BELGRADE, Serbia — Ratko Mladic was captured in a routine raid as he headed out to his garden for a pre-dawn walk, three Serbian police officials told The Associated Press on Friday.
The officials said they had no specific intelligence indicating that Mladic was in the house, which belonged to a relative, before they burst into four houses in the village of Lazarevo simultaneously.
They said Mladic identified himself immediately, speaking in a whisper, and was carrying two pistols that he handed over to police.
The officials spoke on condition of anonymity because of the sensitivity of the information.

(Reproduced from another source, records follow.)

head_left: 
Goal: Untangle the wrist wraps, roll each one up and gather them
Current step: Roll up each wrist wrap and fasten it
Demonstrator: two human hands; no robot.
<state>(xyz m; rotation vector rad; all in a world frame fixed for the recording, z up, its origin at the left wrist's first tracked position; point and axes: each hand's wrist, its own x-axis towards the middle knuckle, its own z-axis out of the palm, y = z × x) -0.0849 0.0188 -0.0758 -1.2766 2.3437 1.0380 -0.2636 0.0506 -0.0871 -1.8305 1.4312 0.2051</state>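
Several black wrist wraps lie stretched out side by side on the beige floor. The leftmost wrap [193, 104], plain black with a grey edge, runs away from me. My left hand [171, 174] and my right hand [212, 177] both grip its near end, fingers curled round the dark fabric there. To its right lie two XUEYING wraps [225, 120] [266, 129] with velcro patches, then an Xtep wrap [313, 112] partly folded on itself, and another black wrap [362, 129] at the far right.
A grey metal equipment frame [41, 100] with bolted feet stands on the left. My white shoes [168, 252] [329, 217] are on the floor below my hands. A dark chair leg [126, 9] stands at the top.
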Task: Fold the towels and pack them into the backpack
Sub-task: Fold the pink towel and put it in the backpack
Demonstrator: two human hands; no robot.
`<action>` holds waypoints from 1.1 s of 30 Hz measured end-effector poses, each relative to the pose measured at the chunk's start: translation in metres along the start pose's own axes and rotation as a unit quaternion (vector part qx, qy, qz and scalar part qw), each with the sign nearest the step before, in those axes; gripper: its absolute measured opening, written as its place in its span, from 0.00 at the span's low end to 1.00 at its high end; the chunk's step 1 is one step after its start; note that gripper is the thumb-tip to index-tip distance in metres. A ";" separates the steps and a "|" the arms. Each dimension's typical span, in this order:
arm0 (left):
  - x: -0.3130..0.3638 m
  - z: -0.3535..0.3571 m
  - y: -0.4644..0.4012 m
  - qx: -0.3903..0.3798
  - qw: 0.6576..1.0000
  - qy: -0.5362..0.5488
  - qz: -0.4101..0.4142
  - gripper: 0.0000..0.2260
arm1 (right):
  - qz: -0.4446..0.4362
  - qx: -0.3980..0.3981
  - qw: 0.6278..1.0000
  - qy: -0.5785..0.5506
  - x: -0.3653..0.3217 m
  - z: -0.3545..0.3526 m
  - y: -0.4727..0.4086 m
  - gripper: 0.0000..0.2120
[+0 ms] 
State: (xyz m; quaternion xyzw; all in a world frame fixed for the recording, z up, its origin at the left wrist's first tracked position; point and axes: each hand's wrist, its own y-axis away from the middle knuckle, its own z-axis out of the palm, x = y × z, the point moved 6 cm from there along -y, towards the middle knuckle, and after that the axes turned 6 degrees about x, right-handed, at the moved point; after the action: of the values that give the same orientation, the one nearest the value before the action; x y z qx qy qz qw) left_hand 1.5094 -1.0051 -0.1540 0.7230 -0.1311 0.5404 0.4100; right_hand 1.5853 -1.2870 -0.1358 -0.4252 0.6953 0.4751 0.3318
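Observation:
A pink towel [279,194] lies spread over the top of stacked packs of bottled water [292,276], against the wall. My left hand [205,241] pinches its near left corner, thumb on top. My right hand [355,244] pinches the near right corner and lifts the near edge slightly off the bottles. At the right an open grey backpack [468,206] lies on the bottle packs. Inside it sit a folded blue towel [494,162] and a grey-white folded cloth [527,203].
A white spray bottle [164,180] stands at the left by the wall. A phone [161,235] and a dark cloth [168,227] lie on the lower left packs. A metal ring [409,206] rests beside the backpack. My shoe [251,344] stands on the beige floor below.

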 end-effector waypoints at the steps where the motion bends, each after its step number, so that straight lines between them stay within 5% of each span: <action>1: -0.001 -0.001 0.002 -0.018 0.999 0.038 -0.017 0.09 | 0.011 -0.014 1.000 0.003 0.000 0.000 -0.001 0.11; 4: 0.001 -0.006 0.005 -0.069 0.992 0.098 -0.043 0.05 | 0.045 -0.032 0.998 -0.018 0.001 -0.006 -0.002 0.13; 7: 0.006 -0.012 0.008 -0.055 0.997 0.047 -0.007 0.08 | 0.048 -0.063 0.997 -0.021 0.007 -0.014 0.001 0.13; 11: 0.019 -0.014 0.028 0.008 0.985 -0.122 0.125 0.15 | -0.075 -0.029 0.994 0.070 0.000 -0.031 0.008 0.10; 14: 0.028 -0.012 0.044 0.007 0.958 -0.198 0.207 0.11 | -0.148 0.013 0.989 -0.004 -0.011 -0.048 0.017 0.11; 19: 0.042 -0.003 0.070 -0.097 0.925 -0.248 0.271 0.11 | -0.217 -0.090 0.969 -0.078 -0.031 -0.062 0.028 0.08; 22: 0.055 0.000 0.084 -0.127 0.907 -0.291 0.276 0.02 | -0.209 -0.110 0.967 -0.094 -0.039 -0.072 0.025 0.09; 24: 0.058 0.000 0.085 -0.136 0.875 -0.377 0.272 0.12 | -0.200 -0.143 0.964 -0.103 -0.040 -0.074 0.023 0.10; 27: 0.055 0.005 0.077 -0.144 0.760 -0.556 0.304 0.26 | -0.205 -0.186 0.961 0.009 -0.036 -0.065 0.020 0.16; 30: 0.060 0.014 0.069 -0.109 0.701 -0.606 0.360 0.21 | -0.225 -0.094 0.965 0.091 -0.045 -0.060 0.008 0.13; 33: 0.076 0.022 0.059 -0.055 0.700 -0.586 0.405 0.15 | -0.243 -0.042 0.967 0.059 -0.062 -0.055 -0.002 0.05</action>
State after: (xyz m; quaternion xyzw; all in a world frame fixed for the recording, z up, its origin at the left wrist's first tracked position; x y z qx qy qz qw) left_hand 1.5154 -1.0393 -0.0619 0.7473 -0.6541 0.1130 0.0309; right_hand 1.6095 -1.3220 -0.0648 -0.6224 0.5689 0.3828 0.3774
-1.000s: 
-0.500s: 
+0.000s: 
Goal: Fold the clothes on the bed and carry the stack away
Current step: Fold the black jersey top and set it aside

They said four white jeeps carrying about two dozen masked special Serbian policemen drove slowly into Lazarevo, a remote northern Serbian village, at 5 a.m. Thursday when most of its 2,000 people were still asleep. It was the first time Serbian police had raided the village, the officials said.
Mladic was awake inside a yellow brick house with a rusty white fence, unable to sleep because his body ached from ailments he has suffered over the 16 years he had spent on the run from justice, the officials said.
The wartime Bosnian Serb army commander was charged by a U.N. war crimes tribunal with orchestrating the massacre of 8,000 Muslim men and boys in the eastern enclave of Srebrenica — the worst carnage in Europe since World War II.
The police officials said they had learned that Mladic moved into the largely Bosnian Serb village of Lazarevo about a year ago, figuring he could be safe with his relatives there.
Mladic was about to venture into the grassy yard for some fresh air when four men in masks and black fatigues without insignia jumped over the fence and burst into the house, grabbing the frail-looking man and forcing him to the floor face down.